What the task requires:
Output every line from the beginning of the records through the line that contains "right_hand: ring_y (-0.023", exactly as it appears.

Extracted records:
--- START ---

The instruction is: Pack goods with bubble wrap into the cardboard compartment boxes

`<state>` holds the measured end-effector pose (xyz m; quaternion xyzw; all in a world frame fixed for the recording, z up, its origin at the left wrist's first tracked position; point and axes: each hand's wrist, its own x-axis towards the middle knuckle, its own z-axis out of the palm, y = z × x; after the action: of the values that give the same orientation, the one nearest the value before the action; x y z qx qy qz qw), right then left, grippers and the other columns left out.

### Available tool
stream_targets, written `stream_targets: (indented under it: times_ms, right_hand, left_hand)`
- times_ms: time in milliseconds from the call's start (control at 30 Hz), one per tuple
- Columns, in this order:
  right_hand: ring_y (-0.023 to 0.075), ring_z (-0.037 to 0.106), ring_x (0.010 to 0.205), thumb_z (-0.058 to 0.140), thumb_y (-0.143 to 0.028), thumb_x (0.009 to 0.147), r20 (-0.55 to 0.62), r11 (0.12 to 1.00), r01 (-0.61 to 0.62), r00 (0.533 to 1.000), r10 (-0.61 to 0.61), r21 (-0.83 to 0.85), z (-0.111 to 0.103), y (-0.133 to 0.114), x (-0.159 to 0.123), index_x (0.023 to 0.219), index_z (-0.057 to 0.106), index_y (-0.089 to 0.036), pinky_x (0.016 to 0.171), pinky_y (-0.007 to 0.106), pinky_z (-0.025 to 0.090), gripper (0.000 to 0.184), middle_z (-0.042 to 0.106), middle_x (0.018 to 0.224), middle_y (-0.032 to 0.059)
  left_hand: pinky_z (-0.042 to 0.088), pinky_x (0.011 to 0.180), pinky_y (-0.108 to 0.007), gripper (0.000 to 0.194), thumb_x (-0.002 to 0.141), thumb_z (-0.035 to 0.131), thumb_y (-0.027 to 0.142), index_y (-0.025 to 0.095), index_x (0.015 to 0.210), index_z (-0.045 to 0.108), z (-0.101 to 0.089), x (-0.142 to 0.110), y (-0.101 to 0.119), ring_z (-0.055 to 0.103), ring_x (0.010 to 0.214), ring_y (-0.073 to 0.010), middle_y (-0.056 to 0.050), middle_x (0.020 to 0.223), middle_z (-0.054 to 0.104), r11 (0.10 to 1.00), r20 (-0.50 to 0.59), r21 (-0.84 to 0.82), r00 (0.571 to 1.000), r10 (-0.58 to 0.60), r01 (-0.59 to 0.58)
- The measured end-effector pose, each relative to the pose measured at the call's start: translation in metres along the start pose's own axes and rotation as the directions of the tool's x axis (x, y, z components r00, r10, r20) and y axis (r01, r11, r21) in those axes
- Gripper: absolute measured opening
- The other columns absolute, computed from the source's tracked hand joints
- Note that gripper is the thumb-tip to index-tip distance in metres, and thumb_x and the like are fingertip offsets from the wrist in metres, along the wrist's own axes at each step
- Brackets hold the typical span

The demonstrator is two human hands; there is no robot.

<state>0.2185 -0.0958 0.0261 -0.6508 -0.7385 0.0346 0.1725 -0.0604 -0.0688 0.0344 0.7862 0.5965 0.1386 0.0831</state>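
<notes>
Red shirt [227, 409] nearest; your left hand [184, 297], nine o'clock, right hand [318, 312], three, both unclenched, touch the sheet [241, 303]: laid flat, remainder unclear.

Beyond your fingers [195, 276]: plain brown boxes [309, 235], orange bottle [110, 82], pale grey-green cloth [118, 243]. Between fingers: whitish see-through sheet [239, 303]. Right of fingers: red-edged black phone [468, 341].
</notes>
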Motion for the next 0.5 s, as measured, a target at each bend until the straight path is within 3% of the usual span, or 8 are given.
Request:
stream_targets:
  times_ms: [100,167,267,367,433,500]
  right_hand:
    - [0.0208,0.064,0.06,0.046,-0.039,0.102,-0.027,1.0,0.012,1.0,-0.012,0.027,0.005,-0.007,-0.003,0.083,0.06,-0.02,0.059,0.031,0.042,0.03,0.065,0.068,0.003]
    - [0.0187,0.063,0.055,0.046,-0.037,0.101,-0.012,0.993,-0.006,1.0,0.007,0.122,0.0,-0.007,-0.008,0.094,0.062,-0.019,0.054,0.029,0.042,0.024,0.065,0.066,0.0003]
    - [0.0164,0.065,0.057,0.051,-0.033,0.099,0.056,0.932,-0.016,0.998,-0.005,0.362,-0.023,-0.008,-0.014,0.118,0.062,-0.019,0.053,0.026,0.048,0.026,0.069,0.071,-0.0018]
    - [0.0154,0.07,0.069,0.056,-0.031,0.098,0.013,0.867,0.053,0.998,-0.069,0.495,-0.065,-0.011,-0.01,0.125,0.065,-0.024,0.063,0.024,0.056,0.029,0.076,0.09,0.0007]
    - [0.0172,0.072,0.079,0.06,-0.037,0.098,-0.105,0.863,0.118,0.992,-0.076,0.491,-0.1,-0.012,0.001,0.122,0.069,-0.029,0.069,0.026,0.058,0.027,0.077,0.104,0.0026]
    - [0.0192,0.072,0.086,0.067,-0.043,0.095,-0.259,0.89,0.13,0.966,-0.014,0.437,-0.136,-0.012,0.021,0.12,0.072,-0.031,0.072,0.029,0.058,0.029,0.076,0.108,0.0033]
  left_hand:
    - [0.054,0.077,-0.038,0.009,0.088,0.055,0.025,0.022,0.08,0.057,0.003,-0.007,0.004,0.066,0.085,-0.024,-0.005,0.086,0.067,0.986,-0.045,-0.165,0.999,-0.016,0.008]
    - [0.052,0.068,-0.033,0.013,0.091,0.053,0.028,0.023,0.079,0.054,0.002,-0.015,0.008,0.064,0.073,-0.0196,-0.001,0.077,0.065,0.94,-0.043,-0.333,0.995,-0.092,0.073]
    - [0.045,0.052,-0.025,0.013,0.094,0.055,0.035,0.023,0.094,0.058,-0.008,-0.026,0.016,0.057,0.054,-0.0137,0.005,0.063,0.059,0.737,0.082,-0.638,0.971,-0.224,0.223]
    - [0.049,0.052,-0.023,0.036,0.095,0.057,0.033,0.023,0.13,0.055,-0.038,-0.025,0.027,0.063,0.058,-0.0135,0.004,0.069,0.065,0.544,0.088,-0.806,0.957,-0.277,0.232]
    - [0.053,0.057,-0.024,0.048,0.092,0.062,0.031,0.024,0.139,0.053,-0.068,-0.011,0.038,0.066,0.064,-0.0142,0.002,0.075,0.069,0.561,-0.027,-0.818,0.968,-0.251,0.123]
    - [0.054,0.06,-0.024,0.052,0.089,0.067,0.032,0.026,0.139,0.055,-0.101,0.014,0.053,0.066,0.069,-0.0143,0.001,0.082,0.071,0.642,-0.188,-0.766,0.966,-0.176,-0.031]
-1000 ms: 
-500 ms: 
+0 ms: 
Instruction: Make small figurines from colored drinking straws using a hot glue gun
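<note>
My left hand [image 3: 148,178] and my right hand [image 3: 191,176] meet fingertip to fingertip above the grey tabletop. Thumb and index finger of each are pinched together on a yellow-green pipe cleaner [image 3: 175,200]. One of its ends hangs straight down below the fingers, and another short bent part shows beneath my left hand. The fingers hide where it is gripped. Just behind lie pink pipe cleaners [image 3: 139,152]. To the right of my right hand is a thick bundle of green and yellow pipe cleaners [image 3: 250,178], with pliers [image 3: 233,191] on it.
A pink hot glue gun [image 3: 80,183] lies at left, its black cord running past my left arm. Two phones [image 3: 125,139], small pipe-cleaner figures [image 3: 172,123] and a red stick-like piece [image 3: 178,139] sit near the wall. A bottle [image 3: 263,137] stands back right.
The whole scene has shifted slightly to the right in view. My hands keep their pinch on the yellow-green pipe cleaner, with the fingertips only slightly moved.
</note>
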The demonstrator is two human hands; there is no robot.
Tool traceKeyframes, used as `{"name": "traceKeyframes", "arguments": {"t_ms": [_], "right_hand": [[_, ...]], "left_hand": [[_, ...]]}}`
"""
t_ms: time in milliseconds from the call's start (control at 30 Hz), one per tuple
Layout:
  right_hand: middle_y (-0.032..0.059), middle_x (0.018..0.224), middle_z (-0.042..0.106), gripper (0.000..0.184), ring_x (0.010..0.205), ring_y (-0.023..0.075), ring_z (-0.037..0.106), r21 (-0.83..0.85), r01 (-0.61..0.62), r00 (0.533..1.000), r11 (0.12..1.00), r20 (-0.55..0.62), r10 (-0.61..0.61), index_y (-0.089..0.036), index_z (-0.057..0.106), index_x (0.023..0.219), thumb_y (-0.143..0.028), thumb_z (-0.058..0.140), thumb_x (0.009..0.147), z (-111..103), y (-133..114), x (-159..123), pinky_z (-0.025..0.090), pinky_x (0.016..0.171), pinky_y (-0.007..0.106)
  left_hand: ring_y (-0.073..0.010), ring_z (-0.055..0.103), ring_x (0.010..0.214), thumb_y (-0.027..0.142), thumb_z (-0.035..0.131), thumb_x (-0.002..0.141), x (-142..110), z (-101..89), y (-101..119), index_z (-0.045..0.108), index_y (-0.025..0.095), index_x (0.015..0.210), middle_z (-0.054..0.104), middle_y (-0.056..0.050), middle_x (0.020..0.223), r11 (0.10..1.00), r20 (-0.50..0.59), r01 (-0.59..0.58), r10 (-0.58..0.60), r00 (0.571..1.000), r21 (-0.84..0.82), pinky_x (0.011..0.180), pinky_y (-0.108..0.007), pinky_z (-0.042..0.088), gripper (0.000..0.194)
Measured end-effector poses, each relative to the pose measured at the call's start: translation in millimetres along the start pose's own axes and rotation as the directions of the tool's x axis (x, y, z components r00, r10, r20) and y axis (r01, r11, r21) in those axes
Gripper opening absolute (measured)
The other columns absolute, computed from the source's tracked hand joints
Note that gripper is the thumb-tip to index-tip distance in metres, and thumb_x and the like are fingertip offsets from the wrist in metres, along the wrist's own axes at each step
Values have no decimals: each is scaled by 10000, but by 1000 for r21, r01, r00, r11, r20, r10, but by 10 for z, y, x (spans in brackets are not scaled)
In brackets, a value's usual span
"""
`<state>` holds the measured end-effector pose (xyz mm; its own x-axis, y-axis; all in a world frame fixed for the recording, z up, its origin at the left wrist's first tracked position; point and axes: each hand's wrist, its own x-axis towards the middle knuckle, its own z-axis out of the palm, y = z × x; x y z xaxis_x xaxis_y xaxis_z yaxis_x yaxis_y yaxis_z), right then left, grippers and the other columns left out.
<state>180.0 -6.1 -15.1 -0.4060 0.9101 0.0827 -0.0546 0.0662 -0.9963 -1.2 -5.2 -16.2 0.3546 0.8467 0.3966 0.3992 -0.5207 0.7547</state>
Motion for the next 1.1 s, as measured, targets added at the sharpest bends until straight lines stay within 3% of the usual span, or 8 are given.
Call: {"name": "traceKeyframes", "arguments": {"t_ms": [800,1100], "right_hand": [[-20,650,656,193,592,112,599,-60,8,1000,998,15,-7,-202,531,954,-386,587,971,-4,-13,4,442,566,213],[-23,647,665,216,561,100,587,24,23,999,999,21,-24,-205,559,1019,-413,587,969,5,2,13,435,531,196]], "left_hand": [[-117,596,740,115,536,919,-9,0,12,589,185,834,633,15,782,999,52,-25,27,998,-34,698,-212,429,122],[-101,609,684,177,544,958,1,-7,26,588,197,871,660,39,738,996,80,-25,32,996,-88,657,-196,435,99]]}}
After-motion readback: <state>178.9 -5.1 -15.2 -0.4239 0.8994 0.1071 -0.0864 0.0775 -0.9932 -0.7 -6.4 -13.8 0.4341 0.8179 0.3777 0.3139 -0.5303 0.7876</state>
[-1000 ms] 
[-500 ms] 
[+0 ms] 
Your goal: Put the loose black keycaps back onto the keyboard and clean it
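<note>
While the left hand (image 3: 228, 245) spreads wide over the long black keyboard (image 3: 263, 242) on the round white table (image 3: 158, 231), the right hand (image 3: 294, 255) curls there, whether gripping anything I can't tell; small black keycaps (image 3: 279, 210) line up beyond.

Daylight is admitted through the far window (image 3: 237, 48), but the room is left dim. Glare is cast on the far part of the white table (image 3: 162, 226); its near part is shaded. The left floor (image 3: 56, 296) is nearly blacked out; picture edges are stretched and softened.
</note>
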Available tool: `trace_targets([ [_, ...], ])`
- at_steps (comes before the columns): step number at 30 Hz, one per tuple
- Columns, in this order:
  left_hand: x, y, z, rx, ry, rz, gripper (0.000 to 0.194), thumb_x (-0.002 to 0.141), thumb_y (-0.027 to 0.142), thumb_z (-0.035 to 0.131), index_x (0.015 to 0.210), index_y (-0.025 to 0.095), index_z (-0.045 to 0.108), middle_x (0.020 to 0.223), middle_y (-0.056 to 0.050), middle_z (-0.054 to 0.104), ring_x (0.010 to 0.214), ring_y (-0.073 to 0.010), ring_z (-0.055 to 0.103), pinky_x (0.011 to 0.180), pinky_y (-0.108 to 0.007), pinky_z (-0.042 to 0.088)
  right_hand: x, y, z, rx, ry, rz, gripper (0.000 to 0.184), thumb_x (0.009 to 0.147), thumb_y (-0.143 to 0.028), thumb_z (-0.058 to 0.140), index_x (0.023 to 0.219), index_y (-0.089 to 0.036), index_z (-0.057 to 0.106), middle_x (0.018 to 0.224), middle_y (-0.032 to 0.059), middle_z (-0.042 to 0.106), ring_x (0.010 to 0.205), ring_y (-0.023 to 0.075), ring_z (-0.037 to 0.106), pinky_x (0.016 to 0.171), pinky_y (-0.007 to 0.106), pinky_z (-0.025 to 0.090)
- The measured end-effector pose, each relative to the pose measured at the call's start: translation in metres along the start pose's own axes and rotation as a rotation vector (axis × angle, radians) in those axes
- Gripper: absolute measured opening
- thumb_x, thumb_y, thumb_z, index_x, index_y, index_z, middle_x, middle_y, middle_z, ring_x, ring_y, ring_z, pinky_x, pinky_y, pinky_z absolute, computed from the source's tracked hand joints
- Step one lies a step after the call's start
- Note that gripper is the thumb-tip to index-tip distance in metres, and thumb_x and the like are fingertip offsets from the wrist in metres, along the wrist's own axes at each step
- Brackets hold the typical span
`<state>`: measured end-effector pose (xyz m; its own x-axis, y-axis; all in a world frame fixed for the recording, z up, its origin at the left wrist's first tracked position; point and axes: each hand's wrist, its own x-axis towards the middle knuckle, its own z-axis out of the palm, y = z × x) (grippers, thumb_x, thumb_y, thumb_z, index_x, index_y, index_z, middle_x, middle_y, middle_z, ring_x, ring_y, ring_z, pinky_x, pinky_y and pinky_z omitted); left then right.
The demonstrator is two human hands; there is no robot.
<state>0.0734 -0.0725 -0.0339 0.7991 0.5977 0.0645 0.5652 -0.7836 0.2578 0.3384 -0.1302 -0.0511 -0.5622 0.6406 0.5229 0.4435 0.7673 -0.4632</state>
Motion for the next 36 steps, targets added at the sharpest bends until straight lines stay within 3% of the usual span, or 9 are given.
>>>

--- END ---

Response area:
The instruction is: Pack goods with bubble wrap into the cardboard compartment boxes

`<state>` holds the measured end-effector pose (xyz m; quaternion xyzw; all in a world frame fixed for the recording, z up, its origin at the left wrist's first tracked position; point and axes: each hand's wrist, its own x-axis towards the middle knuckle, its own z-axis out of the palm, y = z × x; after the action: of the values that give the same orientation, the one nearest the value before the action; x y z qx qy qz qw), right then left, grippers and the other columns left out.

### Available tool
stream_targets, written `stream_targets: (indented under it: times_ms, right_hand, left_hand)`
- times_ms: time in milliseconds from the call's start (control at 30 Hz), one per tuple
- Columns, in this order:
  right_hand: ring_y (-0.023 to 0.075), ring_z (-0.037 to 0.106), ring_x (0.010 to 0.205), thumb_z (-0.058 to 0.140), thumb_y (-0.143 to 0.028), thumb_x (0.009 to 0.147), r20 (-0.55 to 0.62), r11 (0.12 to 1.00), r01 (-0.61 to 0.62), r00 (0.533 to 1.000), r10 (-0.61 to 0.61), r21 (-0.83 to 0.85), z (-0.111 to 0.103), y (-0.133 to 0.114), x (-0.159 to 0.123), index_x (0.023 to 0.219), index_z (-0.057 to 0.106), index_y (-0.089 to 0.036), pinky_x (0.016 to 0.171), pinky_y (-0.007 to 0.106), pinky_z (-0.025 to 0.090), gripper (0.000 to 0.184), middle_z (-0.042 to 0.106), middle_x (0.018 to 0.224), middle_y (-0.032 to 0.059)

This is the complete output.